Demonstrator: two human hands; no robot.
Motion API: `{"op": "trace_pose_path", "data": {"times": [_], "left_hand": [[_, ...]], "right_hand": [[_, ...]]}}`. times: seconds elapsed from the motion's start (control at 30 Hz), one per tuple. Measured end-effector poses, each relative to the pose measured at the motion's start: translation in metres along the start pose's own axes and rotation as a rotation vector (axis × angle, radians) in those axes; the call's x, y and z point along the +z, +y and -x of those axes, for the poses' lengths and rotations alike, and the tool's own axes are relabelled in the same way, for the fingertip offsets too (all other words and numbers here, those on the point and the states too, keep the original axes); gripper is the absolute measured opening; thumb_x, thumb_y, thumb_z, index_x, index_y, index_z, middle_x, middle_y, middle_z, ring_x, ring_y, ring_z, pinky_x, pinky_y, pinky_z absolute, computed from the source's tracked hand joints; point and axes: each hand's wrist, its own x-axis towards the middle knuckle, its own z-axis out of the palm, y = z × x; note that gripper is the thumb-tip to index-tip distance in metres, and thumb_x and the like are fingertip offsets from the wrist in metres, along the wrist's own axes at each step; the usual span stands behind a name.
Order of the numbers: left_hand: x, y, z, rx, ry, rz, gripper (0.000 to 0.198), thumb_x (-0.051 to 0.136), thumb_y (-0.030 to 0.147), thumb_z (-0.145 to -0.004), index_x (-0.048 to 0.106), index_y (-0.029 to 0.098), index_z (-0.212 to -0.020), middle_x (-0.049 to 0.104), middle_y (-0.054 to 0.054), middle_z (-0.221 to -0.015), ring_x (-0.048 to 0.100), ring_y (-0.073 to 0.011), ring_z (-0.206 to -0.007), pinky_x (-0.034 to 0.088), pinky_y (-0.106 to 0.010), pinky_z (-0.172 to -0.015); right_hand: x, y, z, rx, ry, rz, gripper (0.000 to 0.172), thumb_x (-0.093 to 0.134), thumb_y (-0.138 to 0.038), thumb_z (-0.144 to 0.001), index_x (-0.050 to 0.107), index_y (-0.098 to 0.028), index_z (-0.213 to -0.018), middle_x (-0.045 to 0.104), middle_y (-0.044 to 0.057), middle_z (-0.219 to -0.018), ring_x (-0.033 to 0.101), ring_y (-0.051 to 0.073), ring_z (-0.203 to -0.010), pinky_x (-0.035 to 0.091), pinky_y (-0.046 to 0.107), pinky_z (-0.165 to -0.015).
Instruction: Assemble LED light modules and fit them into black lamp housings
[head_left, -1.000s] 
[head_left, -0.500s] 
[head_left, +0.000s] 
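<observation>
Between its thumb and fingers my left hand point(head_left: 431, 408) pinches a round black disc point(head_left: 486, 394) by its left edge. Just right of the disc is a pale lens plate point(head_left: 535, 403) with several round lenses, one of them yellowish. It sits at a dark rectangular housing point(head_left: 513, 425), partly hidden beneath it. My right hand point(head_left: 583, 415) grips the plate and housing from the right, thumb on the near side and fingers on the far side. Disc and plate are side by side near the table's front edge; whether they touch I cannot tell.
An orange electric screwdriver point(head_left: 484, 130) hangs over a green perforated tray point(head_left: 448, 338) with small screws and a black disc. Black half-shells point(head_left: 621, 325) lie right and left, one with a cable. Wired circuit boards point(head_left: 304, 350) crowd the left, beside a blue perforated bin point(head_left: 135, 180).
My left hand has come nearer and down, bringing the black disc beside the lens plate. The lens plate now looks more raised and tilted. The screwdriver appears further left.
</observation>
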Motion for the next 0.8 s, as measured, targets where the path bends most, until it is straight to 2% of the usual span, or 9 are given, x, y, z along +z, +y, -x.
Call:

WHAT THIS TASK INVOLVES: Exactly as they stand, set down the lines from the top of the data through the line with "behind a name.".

OUTPUT OF THE TASK:
Demonstrator: two human hands; no robot.
Motion API: `{"op": "trace_pose_path", "data": {"times": [_], "left_hand": [[_, ...]], "right_hand": [[_, ...]]}}`. times: seconds elapsed from the motion's start (control at 30 Hz), one per tuple. Measured end-effector poses, each relative to the pose measured at the motion's start: translation in metres along the start pose's own axes and rotation as a rotation vector (axis × angle, radians) in those axes; the call's x, y and z point along the +z, +y and -x of those axes, for the poses' lengths and rotations alike, and the tool's own axes are relabelled in the same way, for the fingertip offsets too (all other words and numbers here, those on the point and the states too, keep the original axes); gripper is the absolute measured opening; thumb_x, thumb_y, thumb_z, index_x, index_y, index_z, middle_x, middle_y, middle_z, ring_x, ring_y, ring_z, pinky_x, pinky_y, pinky_z absolute, computed from the source's tracked hand joints; point and axes: each hand's wrist, its own x-axis towards the middle knuckle, its own z-axis out of the palm, y = z × x; note that gripper is the thumb-tip to index-tip distance in metres, and thumb_x and the like are fingertip offsets from the wrist in metres, along the wrist's own axes at each step; the usual span stands behind a name.

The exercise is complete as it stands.